Conceptual frameworks that aim to achieve global sustainable energy and biodiversity goals are also making headway in other industrially developed countries, the authors point out. “There is both political will and an economic case for this techno-ecological synergy (TES): The Ministry of Agriculture, Forestry and Fisheries of Japan updated the Agricultural Land Act in April 2013 allowing the installation of PV systems on crop-pastureland, and guidance within the U.K. purports PV installations are grazed by sheep and poultry...”
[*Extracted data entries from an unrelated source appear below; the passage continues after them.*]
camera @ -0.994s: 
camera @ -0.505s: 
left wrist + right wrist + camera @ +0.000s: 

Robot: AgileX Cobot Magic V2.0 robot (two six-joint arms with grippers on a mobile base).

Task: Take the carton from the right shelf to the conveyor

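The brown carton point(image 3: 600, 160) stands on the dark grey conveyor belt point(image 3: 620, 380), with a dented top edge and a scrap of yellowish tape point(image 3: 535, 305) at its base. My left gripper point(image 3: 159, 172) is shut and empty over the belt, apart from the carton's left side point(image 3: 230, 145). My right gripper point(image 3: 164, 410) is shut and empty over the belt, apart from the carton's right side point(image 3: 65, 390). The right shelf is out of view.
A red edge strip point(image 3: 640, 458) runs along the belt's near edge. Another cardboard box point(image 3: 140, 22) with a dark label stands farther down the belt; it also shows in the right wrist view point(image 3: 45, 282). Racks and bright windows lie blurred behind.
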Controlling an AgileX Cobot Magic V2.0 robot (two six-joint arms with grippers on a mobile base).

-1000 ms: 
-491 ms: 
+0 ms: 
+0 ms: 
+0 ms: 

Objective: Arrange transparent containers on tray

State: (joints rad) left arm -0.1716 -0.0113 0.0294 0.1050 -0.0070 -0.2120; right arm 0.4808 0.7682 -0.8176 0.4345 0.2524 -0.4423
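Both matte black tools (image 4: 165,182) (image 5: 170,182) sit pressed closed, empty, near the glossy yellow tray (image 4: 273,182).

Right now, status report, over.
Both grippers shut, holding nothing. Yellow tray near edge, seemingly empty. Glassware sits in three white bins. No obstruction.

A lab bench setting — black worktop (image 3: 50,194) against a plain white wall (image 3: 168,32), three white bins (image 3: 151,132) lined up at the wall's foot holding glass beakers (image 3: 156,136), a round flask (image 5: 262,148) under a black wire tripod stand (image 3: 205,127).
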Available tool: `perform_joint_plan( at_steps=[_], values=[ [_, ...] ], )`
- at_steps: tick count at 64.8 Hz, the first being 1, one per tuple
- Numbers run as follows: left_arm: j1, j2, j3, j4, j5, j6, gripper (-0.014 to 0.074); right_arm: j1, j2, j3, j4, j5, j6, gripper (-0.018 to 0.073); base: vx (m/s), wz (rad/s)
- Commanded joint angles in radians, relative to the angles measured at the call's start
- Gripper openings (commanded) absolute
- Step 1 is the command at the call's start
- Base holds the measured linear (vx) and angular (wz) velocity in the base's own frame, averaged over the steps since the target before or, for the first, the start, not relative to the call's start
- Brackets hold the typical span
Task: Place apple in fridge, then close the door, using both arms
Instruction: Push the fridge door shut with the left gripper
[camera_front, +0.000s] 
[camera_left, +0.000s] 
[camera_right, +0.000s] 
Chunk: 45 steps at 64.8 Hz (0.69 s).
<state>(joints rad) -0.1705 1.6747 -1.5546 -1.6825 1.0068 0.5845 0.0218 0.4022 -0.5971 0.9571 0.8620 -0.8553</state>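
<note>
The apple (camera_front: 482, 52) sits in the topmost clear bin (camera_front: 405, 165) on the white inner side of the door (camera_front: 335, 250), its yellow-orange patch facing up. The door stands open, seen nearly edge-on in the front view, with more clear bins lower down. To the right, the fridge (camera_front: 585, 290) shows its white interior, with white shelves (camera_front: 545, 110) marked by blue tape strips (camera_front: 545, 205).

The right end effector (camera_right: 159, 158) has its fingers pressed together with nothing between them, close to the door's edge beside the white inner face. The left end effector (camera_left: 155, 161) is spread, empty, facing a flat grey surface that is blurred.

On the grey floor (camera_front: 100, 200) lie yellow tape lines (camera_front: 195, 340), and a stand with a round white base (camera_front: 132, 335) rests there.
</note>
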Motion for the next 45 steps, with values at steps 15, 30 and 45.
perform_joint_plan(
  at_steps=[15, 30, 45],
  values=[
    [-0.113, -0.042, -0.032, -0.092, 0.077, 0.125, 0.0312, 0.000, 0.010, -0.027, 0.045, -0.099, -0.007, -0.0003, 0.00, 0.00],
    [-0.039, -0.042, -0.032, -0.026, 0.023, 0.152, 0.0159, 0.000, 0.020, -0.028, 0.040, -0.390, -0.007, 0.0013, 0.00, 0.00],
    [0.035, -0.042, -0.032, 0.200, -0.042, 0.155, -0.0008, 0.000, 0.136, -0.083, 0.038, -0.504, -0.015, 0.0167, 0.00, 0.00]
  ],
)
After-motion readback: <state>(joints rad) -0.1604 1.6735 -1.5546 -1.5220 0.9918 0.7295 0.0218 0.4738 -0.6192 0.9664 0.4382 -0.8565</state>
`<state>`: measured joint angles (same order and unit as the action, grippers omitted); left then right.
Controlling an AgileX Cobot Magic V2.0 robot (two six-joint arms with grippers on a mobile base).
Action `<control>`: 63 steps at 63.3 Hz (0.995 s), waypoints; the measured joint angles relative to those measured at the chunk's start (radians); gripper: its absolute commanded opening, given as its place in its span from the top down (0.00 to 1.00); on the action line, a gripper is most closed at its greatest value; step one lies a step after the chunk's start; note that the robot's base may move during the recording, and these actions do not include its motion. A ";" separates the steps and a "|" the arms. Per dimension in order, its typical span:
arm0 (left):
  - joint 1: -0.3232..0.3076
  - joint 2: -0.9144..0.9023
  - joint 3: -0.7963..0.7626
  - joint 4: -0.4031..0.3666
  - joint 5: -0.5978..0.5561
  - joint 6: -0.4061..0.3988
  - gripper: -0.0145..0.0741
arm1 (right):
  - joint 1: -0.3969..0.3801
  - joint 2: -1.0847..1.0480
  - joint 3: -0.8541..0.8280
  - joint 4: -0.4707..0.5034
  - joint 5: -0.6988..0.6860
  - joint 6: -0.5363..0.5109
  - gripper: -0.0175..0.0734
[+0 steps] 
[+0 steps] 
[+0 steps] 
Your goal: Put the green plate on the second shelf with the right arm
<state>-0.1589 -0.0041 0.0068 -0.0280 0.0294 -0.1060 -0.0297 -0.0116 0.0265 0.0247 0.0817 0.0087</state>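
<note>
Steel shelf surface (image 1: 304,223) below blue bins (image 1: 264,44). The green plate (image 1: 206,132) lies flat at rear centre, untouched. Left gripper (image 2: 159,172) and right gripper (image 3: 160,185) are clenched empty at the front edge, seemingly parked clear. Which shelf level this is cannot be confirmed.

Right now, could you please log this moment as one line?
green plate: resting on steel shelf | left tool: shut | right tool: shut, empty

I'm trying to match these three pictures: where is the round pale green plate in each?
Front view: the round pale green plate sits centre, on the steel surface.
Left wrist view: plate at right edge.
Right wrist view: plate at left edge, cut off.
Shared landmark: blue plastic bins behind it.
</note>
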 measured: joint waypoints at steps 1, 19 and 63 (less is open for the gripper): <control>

“Stocking densities of sheep similar to conventional grasslands may be attainable and poultry stocking densities up to 80% of that for conventional free-range systems, are suggested, thus representing substantial land sparing,” they highlight. In the U.S., Minnesota and other U.S. states are enacting regulations that require solar power project developers to incorporate pollinator-friendly and ecologically advantageous methods and means when designing and building out projects.
Distributed solar energy: “More benefits than most people imagine”
More broadly, scientists working at the CBD are working to spur the transition to sustainable, solar power project development that not only minimizes negative impacts to human and environmental health and quality of life, but can actually yield net benefits.
We are interested not only in rapidly transition off fossil fuels and on to clean energy, but doing so in a way that’s best for communities and wildlife by maximizing distributed solar and storage.
—Ryan said.
Ryan’s interest and participation in development of the techno-ecological solar energy project framework project was two-fold. “I wanted to better understand how many benefits distributed solar can provide, especially in unconventional spaces, to help people think outside of the box when deciding where and how to build new solar. I also wanted to help create a tool that’s actually useful and proactive for solar advocates to use to push back against anti-solar utility and fossil fuel groups,” she explained. Electric utilities and fossil fuel interests continue to oppose measures to promote solar energy growth even as they restructure and bid to own it and adapt to the dramatically changing power and energy industry and market environments, Ryan added. “A lot of these fights are happening behind the scenes, in resource planning, net metering, and value of solar proceedings. And they’re often happening on the utilities’ terms, with climate, environmental, social, and grid benefits rarely, if ever, considered.”
“Solar energy has way more benefits than most people imagine,” Ryan said. “We’re hoping utilities, regulators and legislators will now have a better sense of the importance of solar energy. That will lead to the expansion of rooftop solar, more community solar development and lower prices for everyone.”
“Tackling the climate and extinction crises is going to take action at all levels and will require a holistic, just, and rapid energy transition. We’ll need a mix of cutting back on energy use and waste—especially in countries like the U.S., where energy consumption levels eclipse those of most other countries—and clean, sustainable energy technologies and smart policies to get there,” Ryan concluded.
There is no one silver bullet, and technology alone will not be enough. But this transition presents an opportunity to create a better energy system, where technology is applied not simply to maximize profit, but to maximize positive ecological and social outcomes.